Exercise brief: Repeat exactly, please, the opening lines of the data below, through and including the line where "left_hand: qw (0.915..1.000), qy" sits.

Raw data:
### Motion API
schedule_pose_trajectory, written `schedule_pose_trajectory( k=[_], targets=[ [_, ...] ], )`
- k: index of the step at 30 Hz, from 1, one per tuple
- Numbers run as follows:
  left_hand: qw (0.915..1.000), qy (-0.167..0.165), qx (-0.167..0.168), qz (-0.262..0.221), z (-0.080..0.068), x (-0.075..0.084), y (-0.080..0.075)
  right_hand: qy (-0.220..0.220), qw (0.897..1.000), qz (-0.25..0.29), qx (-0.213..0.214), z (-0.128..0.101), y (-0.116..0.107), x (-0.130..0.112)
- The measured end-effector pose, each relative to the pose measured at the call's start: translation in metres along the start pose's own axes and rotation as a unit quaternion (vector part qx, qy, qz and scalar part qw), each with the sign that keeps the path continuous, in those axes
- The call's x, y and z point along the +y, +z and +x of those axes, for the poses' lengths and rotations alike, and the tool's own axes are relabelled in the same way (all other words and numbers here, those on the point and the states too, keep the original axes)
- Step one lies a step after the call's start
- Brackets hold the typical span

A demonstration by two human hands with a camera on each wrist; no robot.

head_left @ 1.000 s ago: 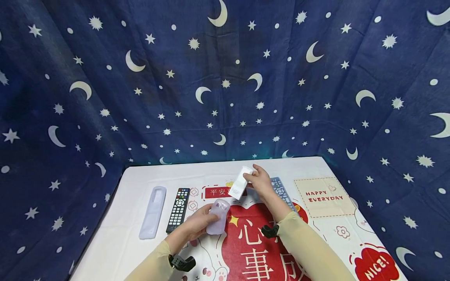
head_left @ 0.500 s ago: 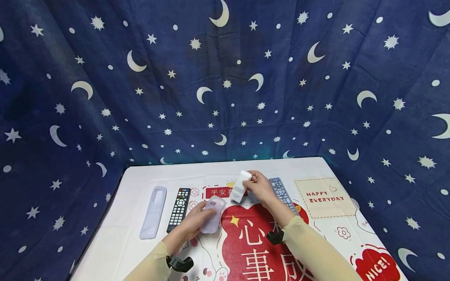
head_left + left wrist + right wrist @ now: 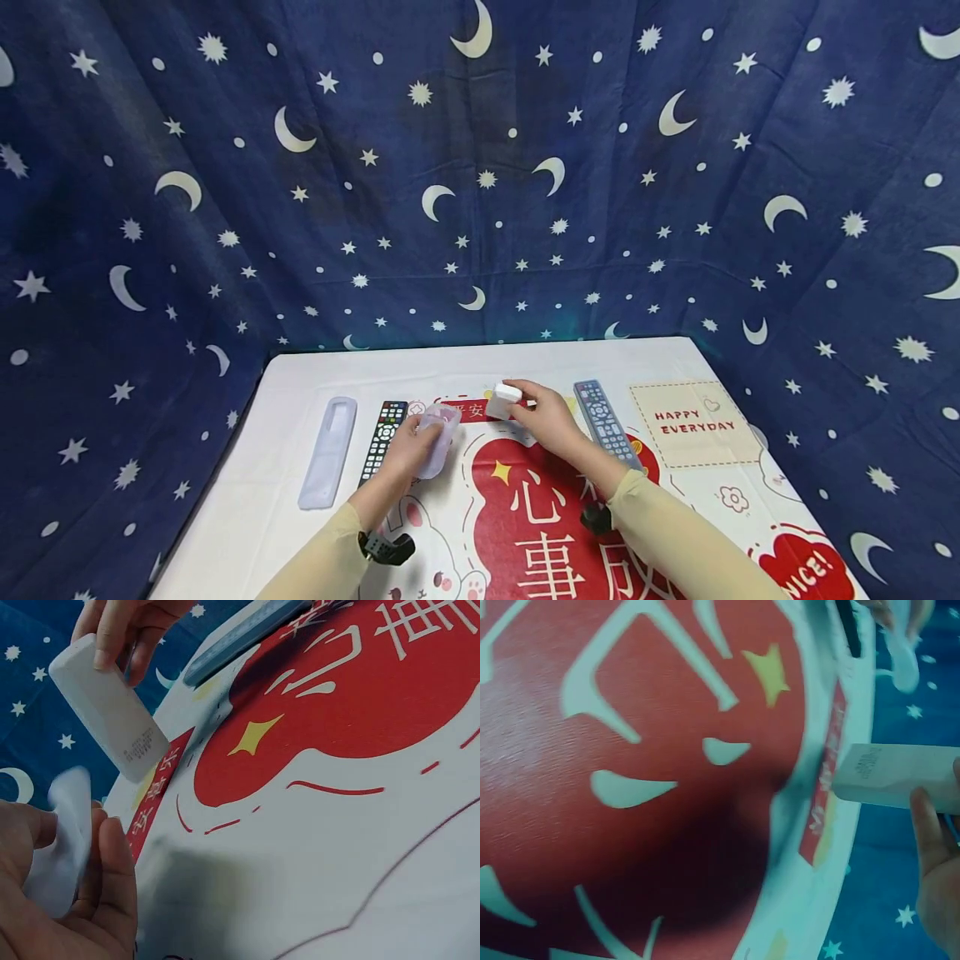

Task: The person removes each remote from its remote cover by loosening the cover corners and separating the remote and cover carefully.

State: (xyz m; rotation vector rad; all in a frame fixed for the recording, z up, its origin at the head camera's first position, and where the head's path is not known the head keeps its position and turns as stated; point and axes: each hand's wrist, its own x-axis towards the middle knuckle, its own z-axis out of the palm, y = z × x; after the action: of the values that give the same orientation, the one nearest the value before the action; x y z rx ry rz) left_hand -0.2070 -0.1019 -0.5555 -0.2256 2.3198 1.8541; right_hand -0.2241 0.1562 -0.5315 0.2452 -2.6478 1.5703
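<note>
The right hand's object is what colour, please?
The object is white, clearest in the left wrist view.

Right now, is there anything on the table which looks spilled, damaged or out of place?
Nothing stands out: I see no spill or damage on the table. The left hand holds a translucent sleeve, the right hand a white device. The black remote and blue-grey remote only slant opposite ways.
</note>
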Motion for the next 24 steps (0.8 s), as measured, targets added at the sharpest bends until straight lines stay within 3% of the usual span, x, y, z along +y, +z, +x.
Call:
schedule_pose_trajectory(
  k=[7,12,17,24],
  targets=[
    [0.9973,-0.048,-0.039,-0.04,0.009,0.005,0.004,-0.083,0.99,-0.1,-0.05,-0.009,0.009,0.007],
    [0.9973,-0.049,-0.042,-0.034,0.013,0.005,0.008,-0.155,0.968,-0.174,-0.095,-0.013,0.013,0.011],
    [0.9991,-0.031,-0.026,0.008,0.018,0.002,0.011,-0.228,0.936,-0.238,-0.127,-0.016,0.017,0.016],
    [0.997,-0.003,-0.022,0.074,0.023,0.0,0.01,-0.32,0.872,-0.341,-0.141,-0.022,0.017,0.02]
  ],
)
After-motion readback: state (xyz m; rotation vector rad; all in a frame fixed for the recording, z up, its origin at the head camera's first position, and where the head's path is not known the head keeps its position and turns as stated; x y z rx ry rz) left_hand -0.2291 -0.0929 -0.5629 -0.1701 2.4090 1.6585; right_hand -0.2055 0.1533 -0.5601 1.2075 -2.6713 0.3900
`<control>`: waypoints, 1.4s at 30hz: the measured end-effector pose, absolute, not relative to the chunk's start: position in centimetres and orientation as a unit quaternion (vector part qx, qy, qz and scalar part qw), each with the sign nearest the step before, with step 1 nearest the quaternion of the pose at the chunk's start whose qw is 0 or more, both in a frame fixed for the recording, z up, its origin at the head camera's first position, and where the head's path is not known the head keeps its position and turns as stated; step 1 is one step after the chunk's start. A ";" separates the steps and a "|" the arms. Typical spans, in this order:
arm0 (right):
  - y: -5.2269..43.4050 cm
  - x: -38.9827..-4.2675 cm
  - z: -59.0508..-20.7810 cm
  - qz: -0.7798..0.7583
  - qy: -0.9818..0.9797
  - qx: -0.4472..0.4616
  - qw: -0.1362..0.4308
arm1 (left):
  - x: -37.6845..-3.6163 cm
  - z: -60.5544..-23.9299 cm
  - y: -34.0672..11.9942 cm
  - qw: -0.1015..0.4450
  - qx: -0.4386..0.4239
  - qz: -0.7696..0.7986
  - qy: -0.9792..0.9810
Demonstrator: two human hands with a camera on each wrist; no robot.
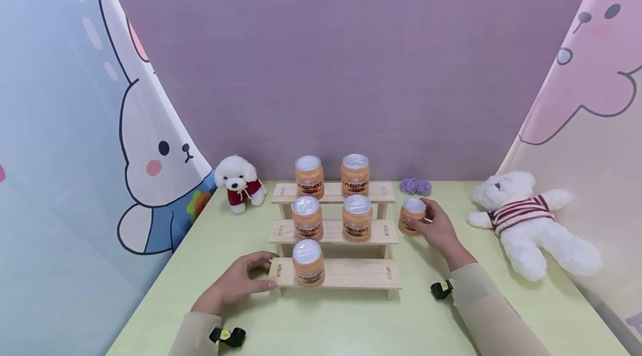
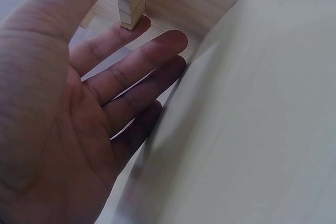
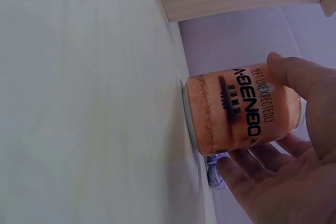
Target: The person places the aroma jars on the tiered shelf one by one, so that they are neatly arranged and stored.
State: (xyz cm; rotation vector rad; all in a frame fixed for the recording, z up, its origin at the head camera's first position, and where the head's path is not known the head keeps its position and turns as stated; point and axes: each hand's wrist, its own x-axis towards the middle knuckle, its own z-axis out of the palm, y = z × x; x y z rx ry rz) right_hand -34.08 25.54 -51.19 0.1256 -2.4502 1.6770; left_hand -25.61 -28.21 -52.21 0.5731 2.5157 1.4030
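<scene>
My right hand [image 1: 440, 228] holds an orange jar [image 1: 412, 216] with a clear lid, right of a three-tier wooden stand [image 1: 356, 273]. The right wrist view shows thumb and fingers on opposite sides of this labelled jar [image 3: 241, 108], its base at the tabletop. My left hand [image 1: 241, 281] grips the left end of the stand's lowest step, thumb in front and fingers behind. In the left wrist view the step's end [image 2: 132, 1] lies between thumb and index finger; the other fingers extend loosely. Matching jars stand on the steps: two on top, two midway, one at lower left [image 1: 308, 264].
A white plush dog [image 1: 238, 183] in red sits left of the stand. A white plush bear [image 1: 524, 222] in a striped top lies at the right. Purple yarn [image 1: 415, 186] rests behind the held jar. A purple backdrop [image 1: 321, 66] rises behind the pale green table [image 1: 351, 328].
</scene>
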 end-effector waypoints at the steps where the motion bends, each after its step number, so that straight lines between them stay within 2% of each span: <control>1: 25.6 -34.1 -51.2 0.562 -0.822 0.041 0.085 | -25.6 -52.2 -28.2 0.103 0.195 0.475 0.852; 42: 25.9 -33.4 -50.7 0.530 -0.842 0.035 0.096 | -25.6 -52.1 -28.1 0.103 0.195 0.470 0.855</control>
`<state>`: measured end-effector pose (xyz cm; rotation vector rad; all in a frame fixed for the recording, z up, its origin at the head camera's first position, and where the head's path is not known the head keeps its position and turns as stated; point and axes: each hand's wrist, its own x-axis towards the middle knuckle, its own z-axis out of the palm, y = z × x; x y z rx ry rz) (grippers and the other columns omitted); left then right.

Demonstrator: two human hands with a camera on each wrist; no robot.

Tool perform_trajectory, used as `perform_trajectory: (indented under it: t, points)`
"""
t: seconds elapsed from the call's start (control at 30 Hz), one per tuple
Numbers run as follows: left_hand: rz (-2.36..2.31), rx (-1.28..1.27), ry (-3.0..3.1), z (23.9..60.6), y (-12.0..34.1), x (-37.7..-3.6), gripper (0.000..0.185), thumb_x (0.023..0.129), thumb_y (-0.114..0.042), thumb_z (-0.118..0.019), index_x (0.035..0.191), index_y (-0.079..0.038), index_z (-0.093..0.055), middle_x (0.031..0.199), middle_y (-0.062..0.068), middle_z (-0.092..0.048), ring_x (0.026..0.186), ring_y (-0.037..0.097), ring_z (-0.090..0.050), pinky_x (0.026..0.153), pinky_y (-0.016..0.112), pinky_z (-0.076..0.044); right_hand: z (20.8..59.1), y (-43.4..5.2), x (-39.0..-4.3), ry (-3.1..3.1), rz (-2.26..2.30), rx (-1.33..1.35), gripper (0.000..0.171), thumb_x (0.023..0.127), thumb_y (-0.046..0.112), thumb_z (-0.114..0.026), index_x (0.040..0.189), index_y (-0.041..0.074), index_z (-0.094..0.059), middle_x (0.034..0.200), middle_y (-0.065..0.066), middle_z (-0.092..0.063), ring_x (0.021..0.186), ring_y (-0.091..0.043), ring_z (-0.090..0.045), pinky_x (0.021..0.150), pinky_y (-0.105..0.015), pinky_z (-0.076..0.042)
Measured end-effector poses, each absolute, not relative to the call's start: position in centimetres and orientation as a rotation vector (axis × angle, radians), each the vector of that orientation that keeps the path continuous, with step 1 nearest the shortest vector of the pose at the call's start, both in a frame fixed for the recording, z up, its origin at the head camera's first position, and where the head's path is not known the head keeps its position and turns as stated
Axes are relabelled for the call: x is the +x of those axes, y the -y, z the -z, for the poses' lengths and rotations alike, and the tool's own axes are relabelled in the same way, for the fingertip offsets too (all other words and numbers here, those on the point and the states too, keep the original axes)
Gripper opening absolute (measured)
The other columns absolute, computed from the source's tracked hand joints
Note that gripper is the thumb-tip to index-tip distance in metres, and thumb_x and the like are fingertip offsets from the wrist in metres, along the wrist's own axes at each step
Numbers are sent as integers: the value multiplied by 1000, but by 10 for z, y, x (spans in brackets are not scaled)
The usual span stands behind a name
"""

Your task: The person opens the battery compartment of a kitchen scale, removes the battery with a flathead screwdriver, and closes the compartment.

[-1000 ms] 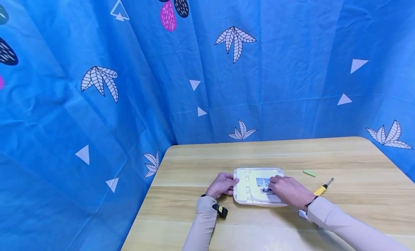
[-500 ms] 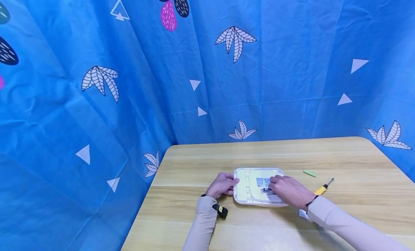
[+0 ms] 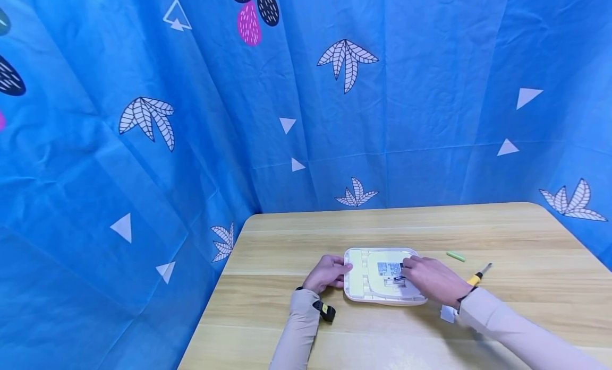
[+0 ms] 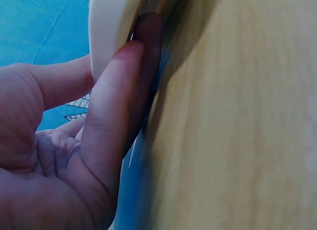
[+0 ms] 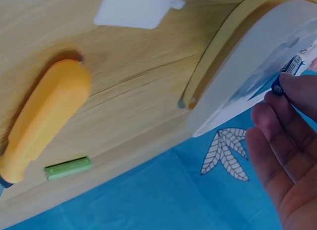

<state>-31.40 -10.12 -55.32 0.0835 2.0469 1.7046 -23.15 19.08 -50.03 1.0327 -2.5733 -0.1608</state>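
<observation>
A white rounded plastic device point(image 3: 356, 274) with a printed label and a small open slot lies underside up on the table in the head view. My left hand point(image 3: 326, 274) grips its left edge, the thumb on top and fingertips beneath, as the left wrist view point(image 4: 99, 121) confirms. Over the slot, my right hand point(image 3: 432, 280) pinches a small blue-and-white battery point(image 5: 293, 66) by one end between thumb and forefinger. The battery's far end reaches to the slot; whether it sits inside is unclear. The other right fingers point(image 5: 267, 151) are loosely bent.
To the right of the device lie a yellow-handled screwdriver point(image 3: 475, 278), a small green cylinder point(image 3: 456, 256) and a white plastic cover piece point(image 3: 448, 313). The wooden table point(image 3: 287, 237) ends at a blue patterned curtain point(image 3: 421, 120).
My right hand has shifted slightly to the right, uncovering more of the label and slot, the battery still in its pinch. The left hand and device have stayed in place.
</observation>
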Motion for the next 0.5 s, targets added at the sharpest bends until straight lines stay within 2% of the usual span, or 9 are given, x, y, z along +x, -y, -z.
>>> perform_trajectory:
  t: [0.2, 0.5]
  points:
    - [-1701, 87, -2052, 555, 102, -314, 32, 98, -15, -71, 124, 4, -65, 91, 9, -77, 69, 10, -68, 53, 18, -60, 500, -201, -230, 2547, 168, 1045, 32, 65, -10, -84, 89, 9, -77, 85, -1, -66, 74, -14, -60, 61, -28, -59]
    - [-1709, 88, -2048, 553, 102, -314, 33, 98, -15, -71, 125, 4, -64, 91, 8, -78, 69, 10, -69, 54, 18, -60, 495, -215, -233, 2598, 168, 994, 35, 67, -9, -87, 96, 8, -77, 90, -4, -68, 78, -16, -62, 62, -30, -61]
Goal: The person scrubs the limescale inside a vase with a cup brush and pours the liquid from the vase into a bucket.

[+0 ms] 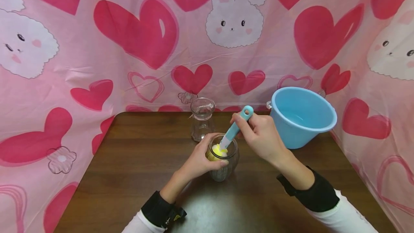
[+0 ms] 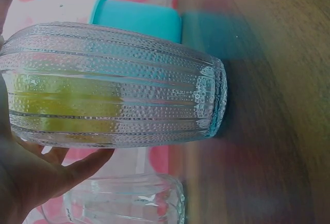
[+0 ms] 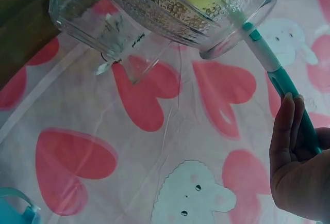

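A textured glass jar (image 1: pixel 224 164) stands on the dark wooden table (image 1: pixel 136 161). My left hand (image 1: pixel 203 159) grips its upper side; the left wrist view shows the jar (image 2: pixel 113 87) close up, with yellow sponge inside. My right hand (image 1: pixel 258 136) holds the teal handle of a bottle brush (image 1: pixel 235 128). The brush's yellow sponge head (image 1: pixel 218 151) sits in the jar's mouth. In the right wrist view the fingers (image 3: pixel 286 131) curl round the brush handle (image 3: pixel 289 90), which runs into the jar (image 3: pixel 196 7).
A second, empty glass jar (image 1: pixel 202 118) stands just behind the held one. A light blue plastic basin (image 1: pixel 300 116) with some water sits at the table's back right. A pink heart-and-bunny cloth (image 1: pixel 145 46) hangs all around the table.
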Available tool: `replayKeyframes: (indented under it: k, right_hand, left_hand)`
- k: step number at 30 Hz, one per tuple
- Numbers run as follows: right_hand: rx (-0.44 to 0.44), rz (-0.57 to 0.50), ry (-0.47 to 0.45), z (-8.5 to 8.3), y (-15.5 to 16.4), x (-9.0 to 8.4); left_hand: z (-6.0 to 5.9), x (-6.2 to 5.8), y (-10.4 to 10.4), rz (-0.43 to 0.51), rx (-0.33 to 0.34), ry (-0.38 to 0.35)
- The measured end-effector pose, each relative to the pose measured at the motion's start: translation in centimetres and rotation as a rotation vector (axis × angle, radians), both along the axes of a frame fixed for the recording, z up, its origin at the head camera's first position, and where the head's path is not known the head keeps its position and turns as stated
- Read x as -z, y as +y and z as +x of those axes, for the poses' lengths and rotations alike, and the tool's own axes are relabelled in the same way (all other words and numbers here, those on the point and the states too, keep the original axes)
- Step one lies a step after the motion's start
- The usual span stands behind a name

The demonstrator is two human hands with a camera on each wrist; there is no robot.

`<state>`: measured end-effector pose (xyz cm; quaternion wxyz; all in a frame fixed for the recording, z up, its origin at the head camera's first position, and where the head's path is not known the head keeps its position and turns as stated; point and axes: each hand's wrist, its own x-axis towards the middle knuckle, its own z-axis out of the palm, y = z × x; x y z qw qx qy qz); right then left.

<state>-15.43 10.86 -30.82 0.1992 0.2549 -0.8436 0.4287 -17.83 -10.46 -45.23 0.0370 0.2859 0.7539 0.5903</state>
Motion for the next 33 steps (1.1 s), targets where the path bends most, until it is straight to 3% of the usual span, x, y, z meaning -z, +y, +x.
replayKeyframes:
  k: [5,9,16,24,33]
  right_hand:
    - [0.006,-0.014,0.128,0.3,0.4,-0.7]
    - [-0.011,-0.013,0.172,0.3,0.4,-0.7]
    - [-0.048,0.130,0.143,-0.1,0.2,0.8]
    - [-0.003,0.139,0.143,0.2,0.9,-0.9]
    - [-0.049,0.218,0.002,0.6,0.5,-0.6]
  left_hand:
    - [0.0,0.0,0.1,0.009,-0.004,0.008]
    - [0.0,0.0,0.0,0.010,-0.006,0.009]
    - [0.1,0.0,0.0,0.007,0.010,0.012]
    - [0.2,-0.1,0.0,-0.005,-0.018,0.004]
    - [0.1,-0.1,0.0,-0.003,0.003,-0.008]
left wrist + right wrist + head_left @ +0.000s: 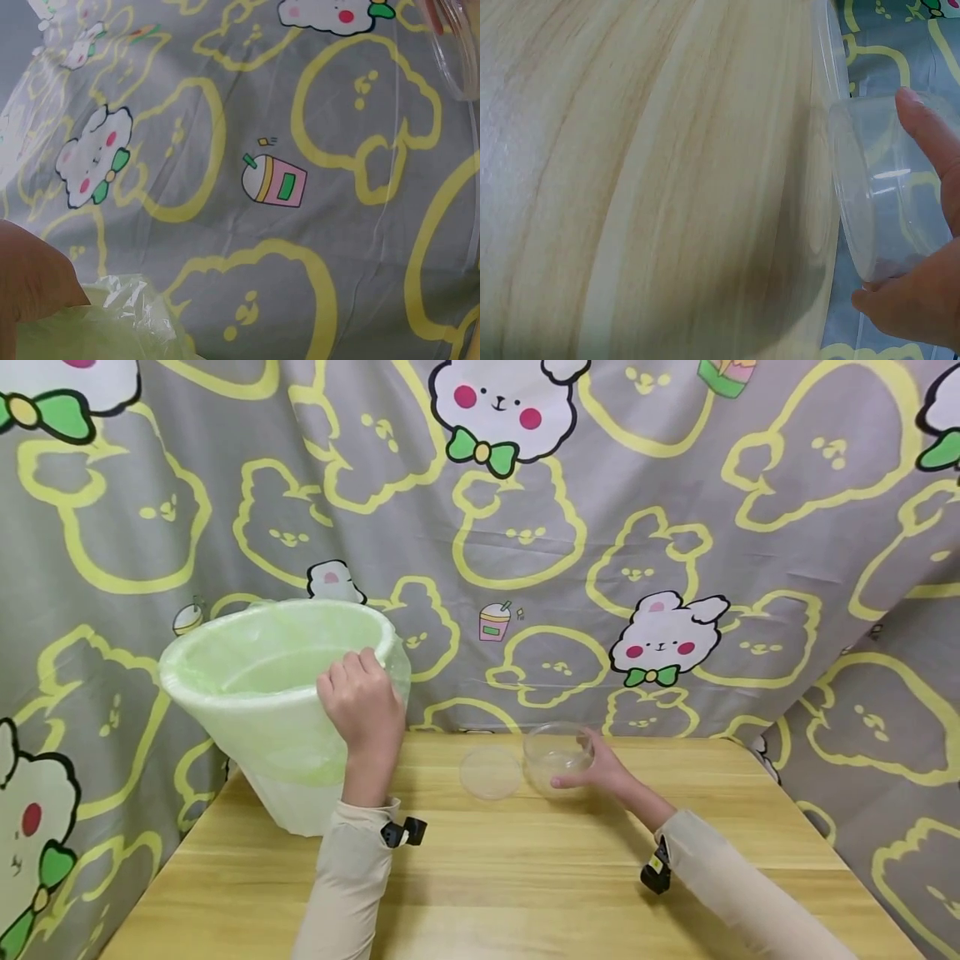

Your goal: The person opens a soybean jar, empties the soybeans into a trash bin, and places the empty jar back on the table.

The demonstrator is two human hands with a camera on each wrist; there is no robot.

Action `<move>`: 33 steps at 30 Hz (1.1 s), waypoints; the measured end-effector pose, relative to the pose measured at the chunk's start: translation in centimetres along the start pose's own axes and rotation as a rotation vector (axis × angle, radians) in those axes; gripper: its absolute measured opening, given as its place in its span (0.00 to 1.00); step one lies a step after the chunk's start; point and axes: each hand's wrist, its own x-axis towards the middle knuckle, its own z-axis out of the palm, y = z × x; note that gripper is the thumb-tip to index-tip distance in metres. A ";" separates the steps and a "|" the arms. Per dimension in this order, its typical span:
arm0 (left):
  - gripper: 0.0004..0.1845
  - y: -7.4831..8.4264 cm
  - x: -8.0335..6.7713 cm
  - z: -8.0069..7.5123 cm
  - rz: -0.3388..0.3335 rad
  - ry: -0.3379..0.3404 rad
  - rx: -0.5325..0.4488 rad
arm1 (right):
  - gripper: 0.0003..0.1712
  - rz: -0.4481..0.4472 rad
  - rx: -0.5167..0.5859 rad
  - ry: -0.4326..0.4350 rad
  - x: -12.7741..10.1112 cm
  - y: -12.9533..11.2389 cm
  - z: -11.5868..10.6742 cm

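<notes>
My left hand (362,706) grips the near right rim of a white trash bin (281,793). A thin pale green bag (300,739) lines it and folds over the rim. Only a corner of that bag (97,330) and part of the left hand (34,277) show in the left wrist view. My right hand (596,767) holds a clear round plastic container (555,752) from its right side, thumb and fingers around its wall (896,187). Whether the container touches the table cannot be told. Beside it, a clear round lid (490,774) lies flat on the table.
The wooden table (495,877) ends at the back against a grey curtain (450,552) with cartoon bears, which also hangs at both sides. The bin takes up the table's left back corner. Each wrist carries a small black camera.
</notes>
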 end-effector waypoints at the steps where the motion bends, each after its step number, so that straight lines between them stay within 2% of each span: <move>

The answer:
### Motion API
schedule_pose_trajectory, written `schedule_pose_trajectory( k=[_], targets=[ [_, ...] ], )`
- k: index of the step at 30 Hz, from 1, one per tuple
- Numbers run as follows:
  left_hand: qw (0.915..1.000), qy (-0.167..0.165), qx (-0.167..0.168), qz (-0.262..0.221), z (-0.080..0.068), x (-0.075..0.084), y (-0.080..0.075)

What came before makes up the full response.